What you are asked to do:
Only the number is wanted: state how many lines of the data below contain the word "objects".
::::::
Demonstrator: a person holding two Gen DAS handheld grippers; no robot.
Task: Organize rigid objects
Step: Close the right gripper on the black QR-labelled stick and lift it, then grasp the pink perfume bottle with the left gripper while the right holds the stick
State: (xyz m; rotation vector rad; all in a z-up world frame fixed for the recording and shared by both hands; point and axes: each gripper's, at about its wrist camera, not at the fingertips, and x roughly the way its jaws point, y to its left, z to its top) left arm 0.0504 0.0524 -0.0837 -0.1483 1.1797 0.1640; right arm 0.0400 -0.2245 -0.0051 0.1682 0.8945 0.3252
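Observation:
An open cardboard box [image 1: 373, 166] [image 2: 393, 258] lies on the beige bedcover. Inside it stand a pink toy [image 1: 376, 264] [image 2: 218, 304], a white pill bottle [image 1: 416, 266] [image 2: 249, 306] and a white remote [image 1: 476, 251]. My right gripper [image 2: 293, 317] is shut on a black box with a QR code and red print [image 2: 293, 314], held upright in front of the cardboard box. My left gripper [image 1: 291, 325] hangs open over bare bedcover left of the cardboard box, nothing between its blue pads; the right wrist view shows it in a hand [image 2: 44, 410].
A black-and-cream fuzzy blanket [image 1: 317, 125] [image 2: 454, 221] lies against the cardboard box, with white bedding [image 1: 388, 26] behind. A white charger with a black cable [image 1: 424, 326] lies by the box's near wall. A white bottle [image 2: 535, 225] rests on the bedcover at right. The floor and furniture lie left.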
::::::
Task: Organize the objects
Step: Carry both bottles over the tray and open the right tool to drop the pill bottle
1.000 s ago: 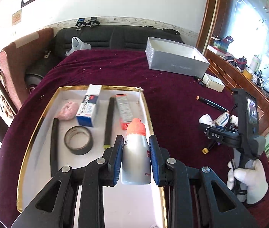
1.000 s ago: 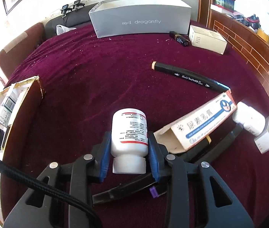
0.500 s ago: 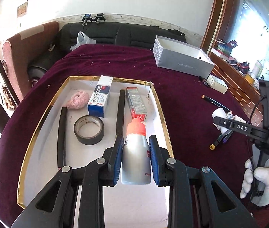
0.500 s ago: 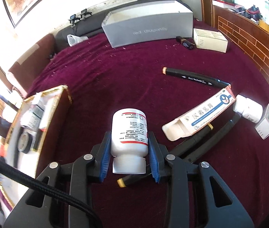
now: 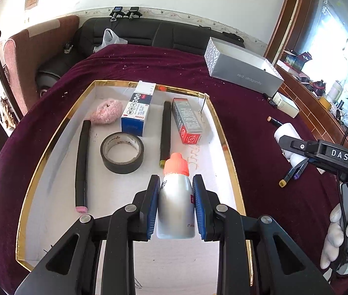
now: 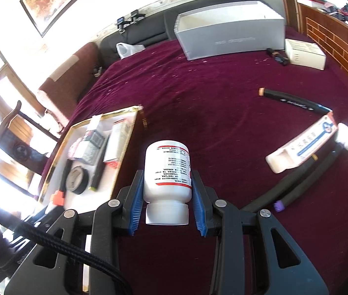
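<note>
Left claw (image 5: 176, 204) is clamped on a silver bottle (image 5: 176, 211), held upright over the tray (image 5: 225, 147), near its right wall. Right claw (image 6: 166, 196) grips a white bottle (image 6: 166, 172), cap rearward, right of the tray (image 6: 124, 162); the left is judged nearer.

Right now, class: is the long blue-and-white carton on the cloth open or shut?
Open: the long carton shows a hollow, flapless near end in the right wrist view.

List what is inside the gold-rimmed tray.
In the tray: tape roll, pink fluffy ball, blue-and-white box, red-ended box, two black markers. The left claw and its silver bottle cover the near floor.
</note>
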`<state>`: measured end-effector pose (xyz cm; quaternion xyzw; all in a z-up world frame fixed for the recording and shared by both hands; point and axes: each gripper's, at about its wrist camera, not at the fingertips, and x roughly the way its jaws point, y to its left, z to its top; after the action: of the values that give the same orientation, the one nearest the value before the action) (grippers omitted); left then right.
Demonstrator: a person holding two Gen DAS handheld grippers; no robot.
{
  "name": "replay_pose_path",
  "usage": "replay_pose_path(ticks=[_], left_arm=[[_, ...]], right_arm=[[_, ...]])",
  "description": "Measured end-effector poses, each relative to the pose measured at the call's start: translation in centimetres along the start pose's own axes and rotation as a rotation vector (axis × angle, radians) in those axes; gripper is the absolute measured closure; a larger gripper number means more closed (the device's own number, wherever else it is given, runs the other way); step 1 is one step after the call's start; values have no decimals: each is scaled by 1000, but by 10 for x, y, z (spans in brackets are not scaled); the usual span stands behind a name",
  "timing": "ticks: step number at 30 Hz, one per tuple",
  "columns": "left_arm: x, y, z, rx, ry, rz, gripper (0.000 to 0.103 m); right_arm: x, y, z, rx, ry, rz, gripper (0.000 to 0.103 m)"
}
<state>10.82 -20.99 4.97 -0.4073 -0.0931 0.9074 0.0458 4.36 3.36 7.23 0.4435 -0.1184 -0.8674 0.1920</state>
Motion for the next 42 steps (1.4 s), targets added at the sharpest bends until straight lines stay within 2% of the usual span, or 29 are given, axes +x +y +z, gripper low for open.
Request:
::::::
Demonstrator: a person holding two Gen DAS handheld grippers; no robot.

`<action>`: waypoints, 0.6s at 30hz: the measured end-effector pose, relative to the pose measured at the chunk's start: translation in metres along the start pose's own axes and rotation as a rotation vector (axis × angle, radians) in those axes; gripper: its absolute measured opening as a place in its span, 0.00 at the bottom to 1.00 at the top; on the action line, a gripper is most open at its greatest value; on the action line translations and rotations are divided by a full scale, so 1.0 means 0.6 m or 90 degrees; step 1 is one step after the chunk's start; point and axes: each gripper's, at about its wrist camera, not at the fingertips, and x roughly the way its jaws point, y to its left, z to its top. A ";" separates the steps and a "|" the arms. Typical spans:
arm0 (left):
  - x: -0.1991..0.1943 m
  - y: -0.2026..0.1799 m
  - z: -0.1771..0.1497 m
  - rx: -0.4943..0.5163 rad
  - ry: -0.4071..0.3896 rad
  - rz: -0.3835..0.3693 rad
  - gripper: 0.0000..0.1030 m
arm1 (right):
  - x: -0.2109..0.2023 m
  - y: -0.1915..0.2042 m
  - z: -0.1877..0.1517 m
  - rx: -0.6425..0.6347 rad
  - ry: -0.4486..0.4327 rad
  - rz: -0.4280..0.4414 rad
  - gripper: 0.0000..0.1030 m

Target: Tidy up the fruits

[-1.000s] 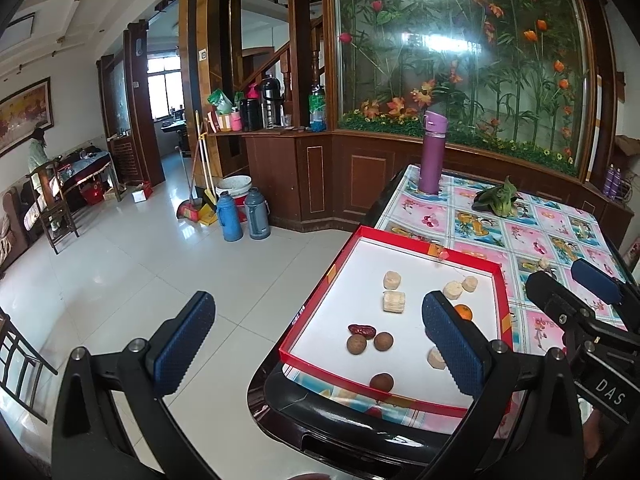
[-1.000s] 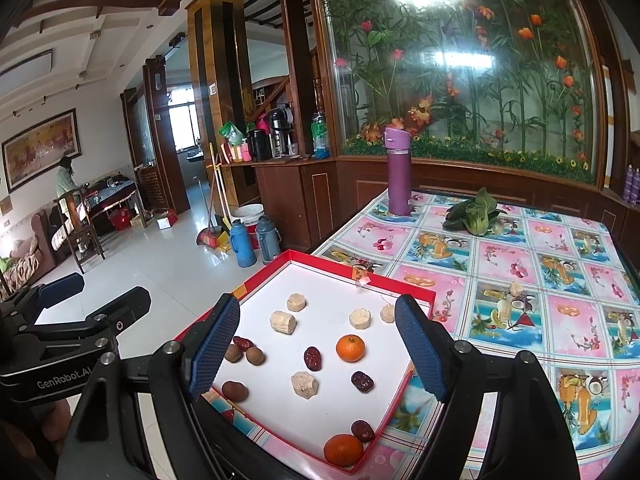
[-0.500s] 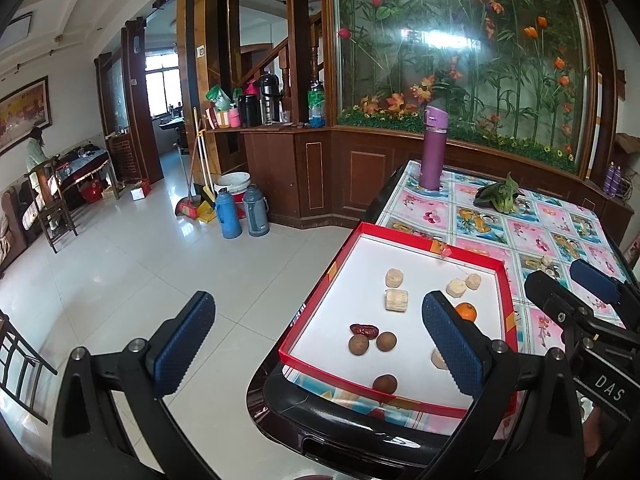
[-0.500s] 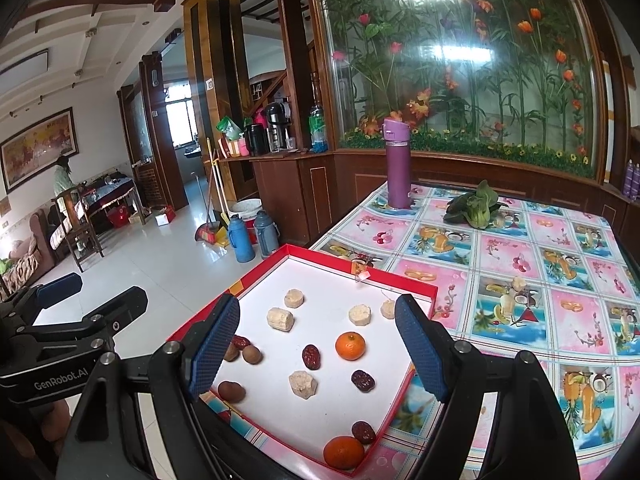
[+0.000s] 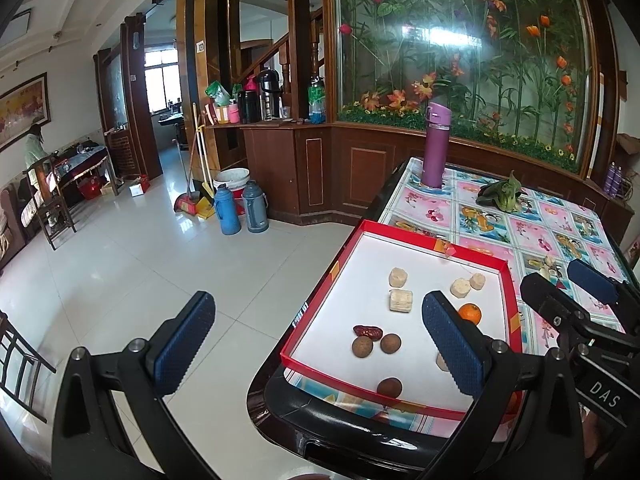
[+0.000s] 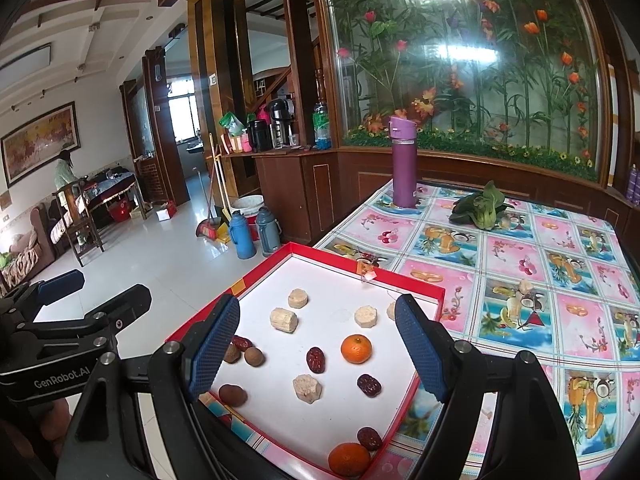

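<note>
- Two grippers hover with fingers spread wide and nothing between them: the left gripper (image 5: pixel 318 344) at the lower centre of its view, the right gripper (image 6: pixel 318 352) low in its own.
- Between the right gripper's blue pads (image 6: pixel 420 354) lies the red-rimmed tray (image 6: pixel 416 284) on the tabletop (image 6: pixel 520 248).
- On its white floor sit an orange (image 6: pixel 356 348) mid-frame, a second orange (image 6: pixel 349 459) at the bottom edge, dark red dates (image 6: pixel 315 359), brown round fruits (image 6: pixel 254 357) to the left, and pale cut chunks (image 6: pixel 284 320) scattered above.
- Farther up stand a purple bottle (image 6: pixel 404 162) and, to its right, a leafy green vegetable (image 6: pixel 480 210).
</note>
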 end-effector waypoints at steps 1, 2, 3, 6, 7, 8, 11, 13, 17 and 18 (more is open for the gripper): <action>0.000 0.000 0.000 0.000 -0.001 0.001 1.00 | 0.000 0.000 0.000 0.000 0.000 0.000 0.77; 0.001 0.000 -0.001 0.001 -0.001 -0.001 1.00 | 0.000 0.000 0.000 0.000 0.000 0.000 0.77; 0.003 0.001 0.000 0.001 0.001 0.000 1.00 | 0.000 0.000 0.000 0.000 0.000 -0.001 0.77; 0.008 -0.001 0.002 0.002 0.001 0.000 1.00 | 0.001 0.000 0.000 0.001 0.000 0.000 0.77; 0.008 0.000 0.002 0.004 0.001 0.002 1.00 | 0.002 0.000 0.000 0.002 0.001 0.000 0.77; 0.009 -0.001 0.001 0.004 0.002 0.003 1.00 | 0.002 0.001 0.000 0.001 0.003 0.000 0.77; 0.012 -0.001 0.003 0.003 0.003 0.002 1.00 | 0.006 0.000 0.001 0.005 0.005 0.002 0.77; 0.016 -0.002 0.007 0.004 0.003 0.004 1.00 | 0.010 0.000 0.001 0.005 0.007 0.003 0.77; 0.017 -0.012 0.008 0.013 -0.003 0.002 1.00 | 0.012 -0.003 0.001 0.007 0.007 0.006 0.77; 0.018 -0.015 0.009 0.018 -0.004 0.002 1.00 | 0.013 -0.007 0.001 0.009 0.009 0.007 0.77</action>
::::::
Completed task:
2